ASSIGNED TASK
Should a line in the entries below contain "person", return that line.

(Records from a data collection)
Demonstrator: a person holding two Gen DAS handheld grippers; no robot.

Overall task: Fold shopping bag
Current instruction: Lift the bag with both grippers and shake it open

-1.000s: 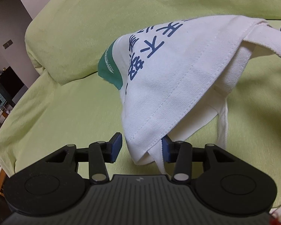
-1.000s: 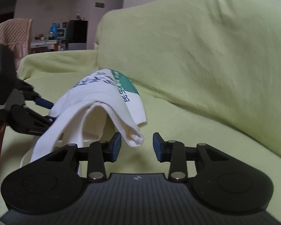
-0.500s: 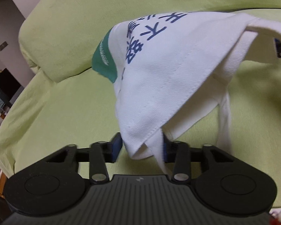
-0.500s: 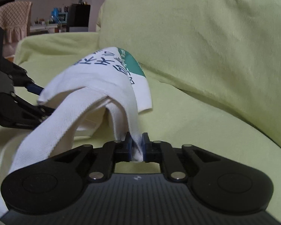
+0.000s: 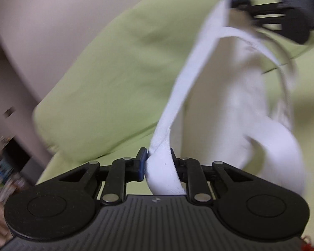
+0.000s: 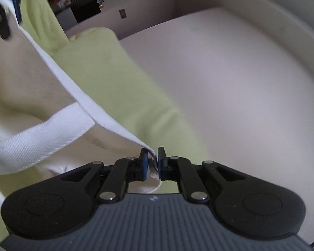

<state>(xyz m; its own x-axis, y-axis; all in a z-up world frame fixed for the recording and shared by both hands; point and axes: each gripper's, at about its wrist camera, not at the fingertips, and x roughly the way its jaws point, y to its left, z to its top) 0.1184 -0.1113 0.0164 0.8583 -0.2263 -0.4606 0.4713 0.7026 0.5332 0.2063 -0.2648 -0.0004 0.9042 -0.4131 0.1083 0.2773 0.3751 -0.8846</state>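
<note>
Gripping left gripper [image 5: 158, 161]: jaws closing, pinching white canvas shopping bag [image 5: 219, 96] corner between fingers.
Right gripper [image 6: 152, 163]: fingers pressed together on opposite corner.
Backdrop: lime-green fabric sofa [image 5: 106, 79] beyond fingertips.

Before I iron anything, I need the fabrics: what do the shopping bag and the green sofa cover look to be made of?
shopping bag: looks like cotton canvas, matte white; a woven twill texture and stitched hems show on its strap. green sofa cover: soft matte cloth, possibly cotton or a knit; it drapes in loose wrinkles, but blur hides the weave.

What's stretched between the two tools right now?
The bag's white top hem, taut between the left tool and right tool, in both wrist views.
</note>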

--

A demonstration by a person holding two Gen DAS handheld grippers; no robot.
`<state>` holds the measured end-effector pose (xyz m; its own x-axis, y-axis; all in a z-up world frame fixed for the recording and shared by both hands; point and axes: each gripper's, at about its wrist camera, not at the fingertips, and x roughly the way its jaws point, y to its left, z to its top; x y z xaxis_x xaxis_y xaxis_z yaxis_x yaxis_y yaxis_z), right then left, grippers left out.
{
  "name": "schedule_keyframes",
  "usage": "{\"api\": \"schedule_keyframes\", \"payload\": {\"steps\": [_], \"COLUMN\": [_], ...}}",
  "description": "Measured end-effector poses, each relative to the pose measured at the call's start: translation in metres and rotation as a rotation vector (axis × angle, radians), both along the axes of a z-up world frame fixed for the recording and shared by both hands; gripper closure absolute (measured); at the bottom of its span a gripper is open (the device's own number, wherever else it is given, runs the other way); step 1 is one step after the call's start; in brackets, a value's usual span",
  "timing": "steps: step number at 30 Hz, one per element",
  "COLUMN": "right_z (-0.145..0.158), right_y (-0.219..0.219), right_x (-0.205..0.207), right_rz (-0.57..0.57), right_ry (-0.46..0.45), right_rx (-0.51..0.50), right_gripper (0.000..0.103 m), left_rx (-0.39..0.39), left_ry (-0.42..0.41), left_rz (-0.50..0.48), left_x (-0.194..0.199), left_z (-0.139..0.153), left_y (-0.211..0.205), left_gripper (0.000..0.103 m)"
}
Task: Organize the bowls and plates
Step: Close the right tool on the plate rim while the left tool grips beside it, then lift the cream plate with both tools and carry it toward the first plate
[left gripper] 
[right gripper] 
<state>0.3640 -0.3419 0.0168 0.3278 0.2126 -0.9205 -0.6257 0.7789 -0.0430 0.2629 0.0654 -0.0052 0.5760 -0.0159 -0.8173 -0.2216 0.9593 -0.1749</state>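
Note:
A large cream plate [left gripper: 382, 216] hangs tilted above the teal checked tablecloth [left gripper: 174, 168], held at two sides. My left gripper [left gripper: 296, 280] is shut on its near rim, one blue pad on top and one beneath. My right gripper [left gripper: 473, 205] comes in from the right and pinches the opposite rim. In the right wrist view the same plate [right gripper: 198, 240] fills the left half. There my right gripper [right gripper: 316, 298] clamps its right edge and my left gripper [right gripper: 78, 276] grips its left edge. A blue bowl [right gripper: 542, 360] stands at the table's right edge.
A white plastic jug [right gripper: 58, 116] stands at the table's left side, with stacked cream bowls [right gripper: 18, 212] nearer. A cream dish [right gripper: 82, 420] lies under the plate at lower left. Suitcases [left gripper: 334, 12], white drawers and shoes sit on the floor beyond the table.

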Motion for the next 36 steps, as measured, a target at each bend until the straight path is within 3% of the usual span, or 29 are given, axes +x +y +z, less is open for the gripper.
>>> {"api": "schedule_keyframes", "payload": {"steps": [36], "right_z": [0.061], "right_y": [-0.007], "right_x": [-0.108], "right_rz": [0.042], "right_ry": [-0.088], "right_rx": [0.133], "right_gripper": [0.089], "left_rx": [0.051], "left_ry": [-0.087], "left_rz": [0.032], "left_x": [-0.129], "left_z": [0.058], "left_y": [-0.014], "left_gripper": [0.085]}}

RESULT
Demonstrator: a person holding two Gen DAS handheld grippers; no robot.
A demonstration by a person holding two Gen DAS handheld grippers; no robot.

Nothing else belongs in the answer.